DATA:

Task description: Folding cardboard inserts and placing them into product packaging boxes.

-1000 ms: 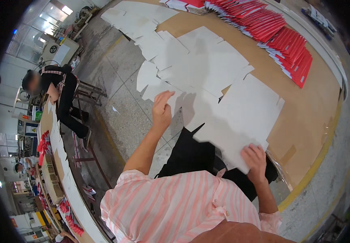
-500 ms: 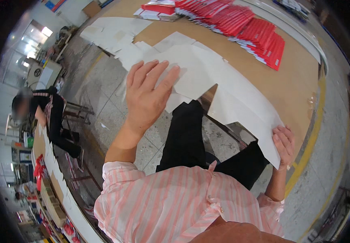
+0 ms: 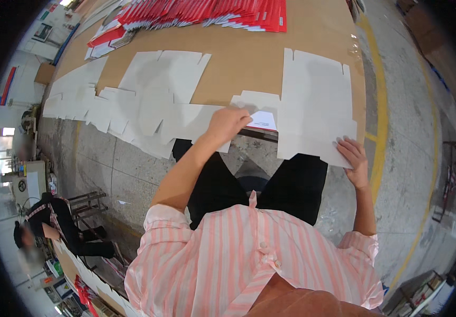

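My left hand [image 3: 230,124] is at the table's near edge, fingers closed on the corner of a small white packet with a red edge [image 3: 264,121]. Beside it, to the right, is a white die-cut cardboard sheet [image 3: 318,100] with slots in its far edge. My right hand [image 3: 352,159] grips that sheet's near right corner, fingers on top, the thumb mostly hidden. More white die-cut sheets [image 3: 156,79] lie overlapping to the left, some jutting past the table edge over my lap.
Rows of red-and-white packets [image 3: 196,13] are fanned out along the far side of the brown table [image 3: 238,68]. Yellow lines [image 3: 380,105] mark the floor at right. Another person [image 3: 64,227] sits at the left near a second table.
My left hand has gone from lying spread on the white sheets to pinching the small packet. The sheet in my right hand now lies flatter, apart from the others. The view has shifted.
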Demonstrator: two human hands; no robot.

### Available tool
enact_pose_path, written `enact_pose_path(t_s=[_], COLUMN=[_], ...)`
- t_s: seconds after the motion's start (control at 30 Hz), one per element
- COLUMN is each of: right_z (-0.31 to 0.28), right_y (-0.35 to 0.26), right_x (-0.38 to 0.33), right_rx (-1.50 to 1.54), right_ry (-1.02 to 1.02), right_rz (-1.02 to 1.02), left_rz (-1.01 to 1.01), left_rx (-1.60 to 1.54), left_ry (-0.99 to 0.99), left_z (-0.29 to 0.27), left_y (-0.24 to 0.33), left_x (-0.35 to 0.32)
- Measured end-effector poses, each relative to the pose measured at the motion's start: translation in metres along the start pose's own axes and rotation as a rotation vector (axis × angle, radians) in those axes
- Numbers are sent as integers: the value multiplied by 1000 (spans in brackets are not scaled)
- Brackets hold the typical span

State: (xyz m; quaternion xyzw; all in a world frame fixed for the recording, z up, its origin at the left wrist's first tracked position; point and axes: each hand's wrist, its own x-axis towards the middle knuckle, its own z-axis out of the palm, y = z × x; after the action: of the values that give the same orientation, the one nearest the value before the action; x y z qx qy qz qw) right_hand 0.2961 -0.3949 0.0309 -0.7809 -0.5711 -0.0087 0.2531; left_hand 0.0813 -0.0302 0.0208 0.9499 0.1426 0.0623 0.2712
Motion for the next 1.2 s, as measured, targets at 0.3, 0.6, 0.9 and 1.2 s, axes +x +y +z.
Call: enact_pose_path(t_s=[0.3,0.6,0.9,1.2], right_z=[-79,-62,-56,57], right_y=[-62,-150,-154,-34], right_x=[75,165,167,99], right_rx=[-74,-664,-628,46], right_ry=[180,-9,215,399], right_rz=[135,-374,-405,278], left_rz=[27,259,437,236], left_rx=[-153,-234,-97,-149], left_ry=[-45,34,260,228], left_z=[21,61,89,135], left_y=[31,49,39,106], left_x=[15,27,32,70])
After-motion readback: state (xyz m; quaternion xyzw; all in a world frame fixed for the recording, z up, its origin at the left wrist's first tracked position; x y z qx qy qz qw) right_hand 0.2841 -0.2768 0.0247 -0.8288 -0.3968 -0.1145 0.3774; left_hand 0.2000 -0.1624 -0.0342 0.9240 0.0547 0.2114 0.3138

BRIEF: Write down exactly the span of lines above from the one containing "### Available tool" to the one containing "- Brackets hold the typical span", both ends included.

SOLVED PROBLEM:
### Available tool
enact_pose_path, written `enact_pose_path(t_s=[_], COLUMN=[_], ...)`
- t_s: seconds after the motion's start (control at 30 Hz), one per element
- COLUMN is each of: right_z (-0.31 to 0.28), right_y (-0.35 to 0.26), right_x (-0.38 to 0.33), right_rx (-1.50 to 1.54), right_ry (-1.02 to 1.02), right_rz (-1.02 to 1.02), left_rz (-1.01 to 1.01), left_rx (-1.60 to 1.54), left_ry (-0.99 to 0.99), left_z (-0.29 to 0.27), left_y (-0.24 to 0.33), left_x (-0.35 to 0.32)
- Measured end-effector poses, each relative to the pose measured at the motion's start: translation in metres along the start pose's own axes and rotation as a rotation vector (axis × angle, radians) in those axes
- Numbers are sent as integers: the value multiplied by 1000 (spans in brackets are not scaled)
- Brackets hold the typical span

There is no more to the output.